There are a number of posts mentioning a quick "registry fix" to close "port 135." This does very little to secure your computer, as it only closes one of the 130,000 ports on your computer. Get a firewall first, even a free one.

Also, note that the presence of new files such as TFTPxxxx or DCOMX.EXE etc. means that just installing the latest Microsoft patches, editing the registry, etc. may no longer be sufficient. Installing the Microsoft patch, editing the registry, closing ports, disabling services, etc. do absolutely nothing to block the back door that has probably now been installed, so that your computer can still be compromised using other ports.

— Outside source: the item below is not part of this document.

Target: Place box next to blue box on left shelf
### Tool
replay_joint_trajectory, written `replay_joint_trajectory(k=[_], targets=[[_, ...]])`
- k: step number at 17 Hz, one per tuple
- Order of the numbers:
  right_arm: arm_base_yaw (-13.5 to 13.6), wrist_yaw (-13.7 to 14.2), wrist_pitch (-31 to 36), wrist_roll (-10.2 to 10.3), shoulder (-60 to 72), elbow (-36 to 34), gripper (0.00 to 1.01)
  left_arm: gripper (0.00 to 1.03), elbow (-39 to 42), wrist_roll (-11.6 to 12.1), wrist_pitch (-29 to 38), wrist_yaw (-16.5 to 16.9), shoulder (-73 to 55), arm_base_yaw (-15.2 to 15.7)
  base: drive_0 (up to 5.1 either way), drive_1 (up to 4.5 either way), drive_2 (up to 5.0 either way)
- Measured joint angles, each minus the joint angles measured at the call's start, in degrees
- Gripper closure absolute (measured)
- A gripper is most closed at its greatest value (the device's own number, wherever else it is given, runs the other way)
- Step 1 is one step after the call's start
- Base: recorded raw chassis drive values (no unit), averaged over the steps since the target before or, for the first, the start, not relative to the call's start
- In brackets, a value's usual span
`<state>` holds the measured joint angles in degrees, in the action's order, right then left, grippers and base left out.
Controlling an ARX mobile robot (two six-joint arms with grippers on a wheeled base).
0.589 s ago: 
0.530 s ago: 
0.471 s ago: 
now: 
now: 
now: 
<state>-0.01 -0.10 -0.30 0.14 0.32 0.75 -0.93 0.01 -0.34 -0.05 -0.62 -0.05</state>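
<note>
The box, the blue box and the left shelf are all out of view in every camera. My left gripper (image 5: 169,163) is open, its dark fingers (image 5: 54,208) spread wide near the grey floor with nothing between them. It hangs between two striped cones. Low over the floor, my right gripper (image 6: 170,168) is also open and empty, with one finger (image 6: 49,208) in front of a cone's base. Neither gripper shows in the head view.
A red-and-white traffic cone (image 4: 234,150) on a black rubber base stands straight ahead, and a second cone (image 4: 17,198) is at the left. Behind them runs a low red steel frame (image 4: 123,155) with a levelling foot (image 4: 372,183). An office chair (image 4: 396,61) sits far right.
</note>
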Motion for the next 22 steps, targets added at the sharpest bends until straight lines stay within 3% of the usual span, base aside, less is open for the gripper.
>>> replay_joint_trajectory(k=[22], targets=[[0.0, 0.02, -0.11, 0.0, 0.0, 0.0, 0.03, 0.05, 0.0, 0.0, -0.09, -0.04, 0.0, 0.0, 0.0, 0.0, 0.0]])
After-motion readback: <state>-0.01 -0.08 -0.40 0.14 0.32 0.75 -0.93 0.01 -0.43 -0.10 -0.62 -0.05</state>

Once your computer has been hacked, these are some things I might recommend 
doing are here:

http://securityadmin.info/faq.htm#hacked 
http://securityadmin.info/faq.htm#re-secure 
http://securityadmin.info/faq.htm#harden

The Autorooter Trojan has been given several different names by various 
anti-virus 
companies [although I believe some people are being attacked by something 
that is similar but not exactly the same as Autorooter]:

RPC Worm (F-Secure) 
Downloader-DM (McAfee) 
Autorooter (Panda) 
Worm.Win32.Autorooter (AVP) 
Backdoor.IRC.Cirebot (Symantec)

References:

http://www.europe.f-secure.com/v-descs/rpc.shtml 
http://vil.nai.com/vil/content/v_100524.htm 
http://securityresponse.symantec.co...oor.irc.cirebot 
..html 
http://news.com.com/2100-1009-5059263.html 
http://www.microsoft.com/technet/se...in/MS03-026.asp 
http://www.microsoft.com/security/s...ns/MS03-026.asp 
http://support.microsoft.com/?kbid=823980

Here are some signs of infection, though these do not necessarily match all 
the variants that might be out there:

"Signs of infection: 
- the existence of one or more of the following files: 
rpc.exe 
rpctest.exe 
tftpd.exe 
dcomx.exe 
lolx.exe 
worm.exe

Signs that a network is being attacked: 
- traffic on port 445 to sequential IP addresses.

Signs that an attack has succeeded (allowing a remote shell and downloading 
of the backdoor): 
- port 57005 open; 
- an ftp [tftp] connection on port 69."


----------



## scottb721

> _Originally posted by severian:_
> *
> 1) Buy some time: Keep RPC from shutting the computer down:
> 
> Open Control pannel:
> Open Administrative Tools:
> Open Services:
> In the right-hand list, right click on 'remote Procedure call' and select 'properties.'
> Click on 'recovery' tab.
> Change first, second, and subsequent failures to 'Take No Action.'
> Click apply, then ok.
> *


Severian, after I've done the patch and virus removal should the above instruction be reveresed so the RPC recovery is changed back to "Restart"
My PC is staying on-line again but I'm not sure if I should just leave the RPC as "Take no action"

thanks
Scott


----------



## lithiumdeute

running WinXP Pro

the problem started in much the same way as the others i've seen on this thread. "Remote Procedure Call [RPC] service terminated unexpectedly", 60 seconds until restart. i went to Services and changed the Fail action to "Restart Service" instead of "Restart Computer". This eliminated the forced restart, so the computer no longer shuts down without my permission. However, i do frequently get the following error message (which didn't start right when i changed the Fail action, but had been going on before):

"Generic Host Process for Win32 Services has encountered a problem and needs to close. We are sorry for the inconvenience."

I have left the computer sitting for a few hours, and returned to find several of this error message stacked on top of each other. I guess this is due to the fact that i set RPC to Restart the Service each time it fails.

After doing some research, i found that RPC and Generic Host Process are the same service, or at least very closely intertwined. I checked the dependencies among services and found that nearly everything depends upon RPC. Its continued failing prompted me to do a full-system Ad-Aware and Norton Anti-Virus scan. Both turned up nothing.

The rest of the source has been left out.